Est-ce parce qu'il est lui aussi électrisé que le chef Thomas Hengelbrock conduit l'ouverture comme s'il avait un train à prendre ? Rondement menée, presqu’expédiée, elle perd toute âme et paraît sèche et mécanique. Malmenés par ce tempo, les cuivres en perdent leur latin (et surtout leur justesse), tout comme le pauvre Tamino qui vient faire son entrée sur cette lancée. Au fil du spectacle, il n'est pas rare que les chanteurs donnent l'impression de lutter contre l'orchestre, soit parce qu'il va trop vite, soit au contraire parce qu'il étire étrangement les tempi (ainsi de Tamino mein, oh welche ein Glück, un andante qui devient interminable largo).

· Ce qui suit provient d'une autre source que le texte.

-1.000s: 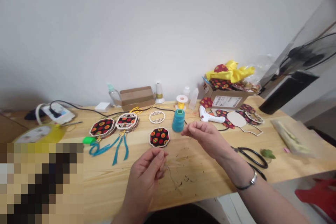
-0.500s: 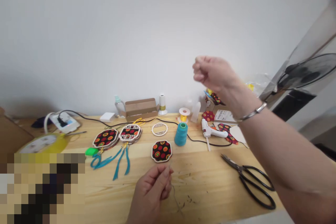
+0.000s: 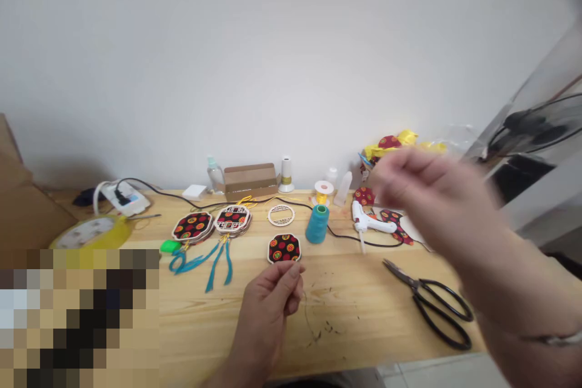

Malgré tout, le plateau vocal, de belle qualité, offre une distribution généralement à la mesure de la mise en scène. L'émission de Shawn Mathey (Tamino) est un peu raide, mais ses aigus éclatants et sa musicalité font oublier ce défaut. Il forme un couple très solide avec Maria Bengstsson (Pamina), à la technique sûre et à la voix émouvante, tout comme le duo Russell Braun (Papageno), au jeu d'acteur convaincant, et Maria Virginia Savastano (Papagena) au timbre gracieux. Quant à Erika Miklosa, elle est une Reine de la nuit à la présence forte et aux suraigus précis et jubilatoires. Les seconds rôles ne déméritent pas, des Trois Dames à Monostatos (Markus Brutscher) en passant par José Van Dam (Der Sprecher) qui, malgré les ans, n'a rien perdu de sa diction ni de son timbre si caractéristique.